Saturday, May 19, 2012

What doesn't kill you

I've been thinking a lot about illness and loss, suffering and grief lately. About the patent unfairness of it all.  About how it seems like some people are just handed more, without rhyme or reason.

Almost as if there is some cosmic game of roulette that we are all playing, spinning around in the obliviousness and naivete of life until the spinning stops and the pointer is staring us down. Until reality comes crashing down on us.

After I wrote the post yesterday about the lessons I've taken away from my experiences with cancer (and really, any major illness for that matter), I got to thinking more about it.
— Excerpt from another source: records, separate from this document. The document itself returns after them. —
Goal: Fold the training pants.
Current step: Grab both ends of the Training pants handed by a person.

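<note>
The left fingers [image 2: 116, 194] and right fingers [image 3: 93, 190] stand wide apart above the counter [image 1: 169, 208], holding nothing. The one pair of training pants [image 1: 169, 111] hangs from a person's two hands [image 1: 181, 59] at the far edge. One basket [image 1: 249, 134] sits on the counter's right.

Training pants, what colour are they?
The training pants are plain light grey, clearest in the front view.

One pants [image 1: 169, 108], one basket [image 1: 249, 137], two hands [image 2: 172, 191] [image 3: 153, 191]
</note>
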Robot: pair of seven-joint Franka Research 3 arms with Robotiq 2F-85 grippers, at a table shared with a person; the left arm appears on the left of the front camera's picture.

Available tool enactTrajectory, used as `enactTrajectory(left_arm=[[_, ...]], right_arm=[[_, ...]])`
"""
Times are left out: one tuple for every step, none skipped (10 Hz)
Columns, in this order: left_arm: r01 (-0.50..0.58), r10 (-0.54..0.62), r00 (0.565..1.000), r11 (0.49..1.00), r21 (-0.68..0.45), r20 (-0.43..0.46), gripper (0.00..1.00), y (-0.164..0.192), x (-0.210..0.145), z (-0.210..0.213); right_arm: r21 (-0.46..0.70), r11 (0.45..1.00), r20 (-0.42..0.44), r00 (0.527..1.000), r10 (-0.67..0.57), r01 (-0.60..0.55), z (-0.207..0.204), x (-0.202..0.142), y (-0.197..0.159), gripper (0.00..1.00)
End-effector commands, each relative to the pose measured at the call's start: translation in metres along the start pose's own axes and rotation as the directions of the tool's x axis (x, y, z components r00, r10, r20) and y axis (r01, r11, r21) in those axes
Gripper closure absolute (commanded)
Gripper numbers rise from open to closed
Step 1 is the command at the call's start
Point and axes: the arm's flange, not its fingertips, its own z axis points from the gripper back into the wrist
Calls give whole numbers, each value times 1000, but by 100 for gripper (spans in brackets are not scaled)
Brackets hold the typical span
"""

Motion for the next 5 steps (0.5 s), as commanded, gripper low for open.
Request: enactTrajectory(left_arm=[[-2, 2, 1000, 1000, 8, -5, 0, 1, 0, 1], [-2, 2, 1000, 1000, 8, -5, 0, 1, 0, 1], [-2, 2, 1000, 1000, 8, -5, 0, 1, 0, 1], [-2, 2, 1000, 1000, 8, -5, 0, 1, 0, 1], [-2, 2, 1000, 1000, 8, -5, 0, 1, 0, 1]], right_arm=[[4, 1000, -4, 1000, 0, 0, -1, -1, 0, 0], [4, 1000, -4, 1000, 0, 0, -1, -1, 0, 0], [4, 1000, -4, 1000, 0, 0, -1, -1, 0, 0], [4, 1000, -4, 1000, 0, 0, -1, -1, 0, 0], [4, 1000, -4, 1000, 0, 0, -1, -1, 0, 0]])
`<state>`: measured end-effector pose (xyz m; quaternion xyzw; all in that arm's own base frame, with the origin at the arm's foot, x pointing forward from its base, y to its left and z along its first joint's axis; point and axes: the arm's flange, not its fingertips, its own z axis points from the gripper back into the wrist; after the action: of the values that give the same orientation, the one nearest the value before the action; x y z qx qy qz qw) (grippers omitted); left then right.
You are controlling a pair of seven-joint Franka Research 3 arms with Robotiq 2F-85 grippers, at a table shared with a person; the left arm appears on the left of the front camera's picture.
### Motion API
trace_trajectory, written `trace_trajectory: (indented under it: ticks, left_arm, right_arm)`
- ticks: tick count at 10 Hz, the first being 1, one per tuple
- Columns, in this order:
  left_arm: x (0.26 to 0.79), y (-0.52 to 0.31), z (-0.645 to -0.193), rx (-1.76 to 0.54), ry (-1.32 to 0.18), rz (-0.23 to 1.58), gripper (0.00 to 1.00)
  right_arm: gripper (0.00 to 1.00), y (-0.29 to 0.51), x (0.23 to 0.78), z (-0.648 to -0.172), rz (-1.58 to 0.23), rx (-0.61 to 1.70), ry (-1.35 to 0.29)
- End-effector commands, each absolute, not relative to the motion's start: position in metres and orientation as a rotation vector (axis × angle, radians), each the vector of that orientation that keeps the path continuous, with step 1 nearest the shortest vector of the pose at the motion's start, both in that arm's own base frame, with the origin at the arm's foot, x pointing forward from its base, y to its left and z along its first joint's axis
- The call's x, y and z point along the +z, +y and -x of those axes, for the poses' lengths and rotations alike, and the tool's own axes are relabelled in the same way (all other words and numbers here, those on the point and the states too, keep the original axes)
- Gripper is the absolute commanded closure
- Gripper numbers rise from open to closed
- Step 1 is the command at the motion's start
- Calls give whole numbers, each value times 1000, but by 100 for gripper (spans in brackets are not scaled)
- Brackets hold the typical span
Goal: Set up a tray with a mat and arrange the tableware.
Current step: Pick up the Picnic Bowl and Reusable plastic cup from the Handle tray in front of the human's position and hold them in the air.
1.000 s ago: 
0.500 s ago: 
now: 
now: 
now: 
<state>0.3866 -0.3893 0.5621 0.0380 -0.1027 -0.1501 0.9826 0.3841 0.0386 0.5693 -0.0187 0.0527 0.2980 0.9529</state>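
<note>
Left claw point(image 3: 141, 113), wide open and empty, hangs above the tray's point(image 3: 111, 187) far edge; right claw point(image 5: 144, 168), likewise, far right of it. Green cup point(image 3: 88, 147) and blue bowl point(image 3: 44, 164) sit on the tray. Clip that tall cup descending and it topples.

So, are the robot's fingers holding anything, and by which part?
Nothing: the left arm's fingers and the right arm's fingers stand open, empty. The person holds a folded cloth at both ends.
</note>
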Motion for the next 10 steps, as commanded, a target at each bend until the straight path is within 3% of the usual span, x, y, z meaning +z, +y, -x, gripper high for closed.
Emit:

About the lessons that aren't really positive or negative. The ones that just are.

My brother has a saying that he repeats and repeats and repeats. It used to drive me a little insane, but I can see the glaring truth in it now. I forget sometimes that as hard as my father's illness was for me, I was a thousand miles away through most of it. He was there for all the days, not just the ones that urged my presence. His phrase?

It is what it is.

And it is.

There are so many things in this life that we have a limited ability to change, many that we can't do anything about at all. Sure, we can certainly decide how we react to the things that happen, but we are more often than not powerless about the course of events.

Cancer teaches you things like that.

It doesn't matter what you want, or how badly you want it sometimes. It just is what it is.

I was talking with a friend now walking this road yesterday. I try the best I can to help her, even if the most helpful thing I can say sometimes is that I understand.

One of the things that I understand, and that she does now too, is that there is a fundamental difference between being a pessimist and a realist.

The pessimist assumes things will go badly, the realist knows that no matter what you wish for, things may very well go badly regardless. The realist knows that you have to anticipate and make plans for that truth as much as you can.  You have to be prepared.

People who've never had to deal with it don't understand, and I would never expect them to. They are still spinning in the land of obliviousness and naivete. They can be so quickly dismissive of the reality lived by those actually in it.

Sometimes the most helpful thing in the world is just knowing that someone else knows what it is like.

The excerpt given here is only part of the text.